Hey guys, I was wondering...I think I'm on to something here..., do you think there's going to be a connection to Calypso in Season 3, given the time jump the crew has experienced?

We won't know until it actually airs.
As is, "Calypso" doesn't really fit - in that, the ship was adrift for 1000 years alone, not jumped to the future. And the jumping of point was "the present", aka the 23rd century. So neither the backstory nor the timeframe would exactly line up.

That being said, "Calypso" was a late addition - so I think there are going to be some elements being carried over, and all inconsistencies being the result of "early installment weirdness", in that they hadn't quite 100% figured out what they wanted to do at that point.

But there's also the prossibility the Federation won't appear at all - they jumped not only into the far future, but specifically into a region of space - near the New Ede colony - that is SO far away from Federation territory, it's impossible to reach without the spore drive.
 
If I had to guess - Season 3 will probably be so far away from Federation space that we never even see them.
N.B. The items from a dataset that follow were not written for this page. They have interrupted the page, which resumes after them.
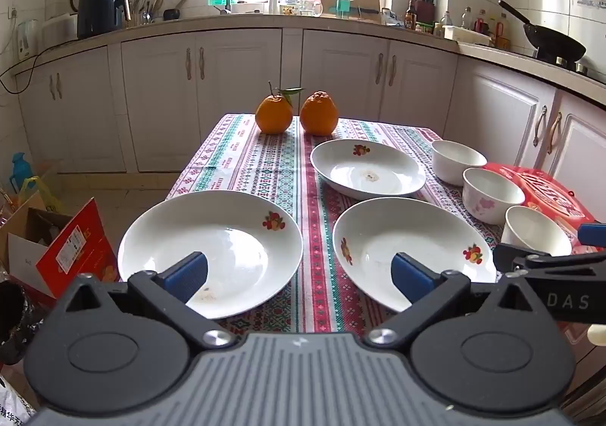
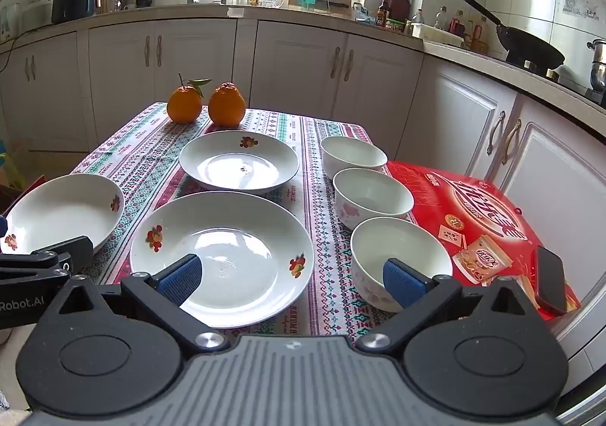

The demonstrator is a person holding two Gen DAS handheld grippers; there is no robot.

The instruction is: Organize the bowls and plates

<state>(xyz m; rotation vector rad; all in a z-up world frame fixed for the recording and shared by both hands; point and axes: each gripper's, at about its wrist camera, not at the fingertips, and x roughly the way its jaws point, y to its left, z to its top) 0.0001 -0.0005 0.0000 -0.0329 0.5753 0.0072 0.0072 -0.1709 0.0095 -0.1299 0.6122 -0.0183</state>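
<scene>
Three white plates with fruit prints lie on the patterned tablecloth: a near left plate (image 1: 227,236) (image 2: 64,210), a near middle plate (image 1: 409,236) (image 2: 235,236) and a far plate (image 1: 367,168) (image 2: 238,160). Three white bowls stand in a row at the right: far (image 1: 456,157) (image 2: 352,155), middle (image 1: 490,194) (image 2: 371,194), near (image 1: 534,229) (image 2: 397,251). My left gripper (image 1: 299,278) is open and empty, above the table's near edge between the two near plates. My right gripper (image 2: 293,280) is open and empty, between the middle plate and the near bowl.
Two oranges (image 1: 295,115) (image 2: 206,104) sit at the table's far edge. A red box (image 2: 477,213) with a phone (image 2: 551,282) on it lies right of the bowls. Cardboard boxes (image 1: 57,248) stand on the floor at the left. Kitchen cabinets (image 2: 303,66) run behind.
</scene>
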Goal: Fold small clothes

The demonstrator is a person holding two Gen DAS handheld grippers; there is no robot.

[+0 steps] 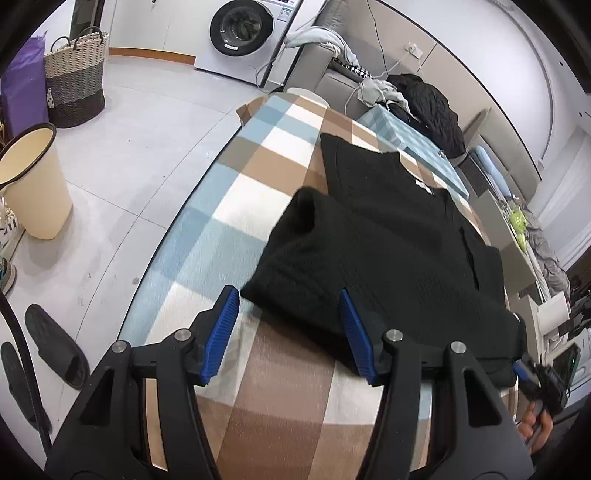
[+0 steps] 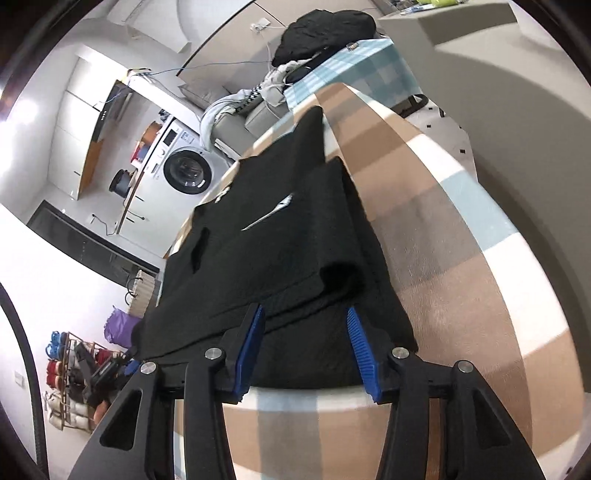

But there will be a human fraction. But they will be the descendants of the New Eden colony, and thus not the "regular" Star Trek humans, but maybe still religious or whatever.
 
I predict calypso will be kept in a holy exalted place not to be touched by the ongoing storyline, until the series ends. but I've been wrong about everything else so far
Right now it's not matching up though. Calypso had Discovery actually waiting out 1,000 years for the crew, while Discovery show itself showed the ship time traveling 1,000 years into the future along with the crew. Hopefully this is addressed.
 
We won't know until it actually airs.
As is, "Calypso" doesn't really fit - in that, the ship was adrift for 1000 years alone, not jumped to the future. And the jumping of point was "the present", aka the 23rd century. So neither the backstory nor the timeframe would exactly line up.

That being said, "Calypso" was a late addition - so I think there are going to be some elements being carried over, and all inconsistencies being the result of "early installment weirdness", in that they hadn't quite 100% figured out what they wanted to do at that point.

But there's also the prossibility the Federation won't appear at all - they jumped not only into the far future, but specifically into a region of space - near the New Ede colony - that is SO far away from Federation territory, it's impossible to reach without the spore drive.

I was actually being sarcastic, as this theory has been floating for months now!

But, I'm really hoping they go in a different direction...!
 
They're going to do something that's Outside of the Box. The speculation here (including mine) is the textbook definition of The Box.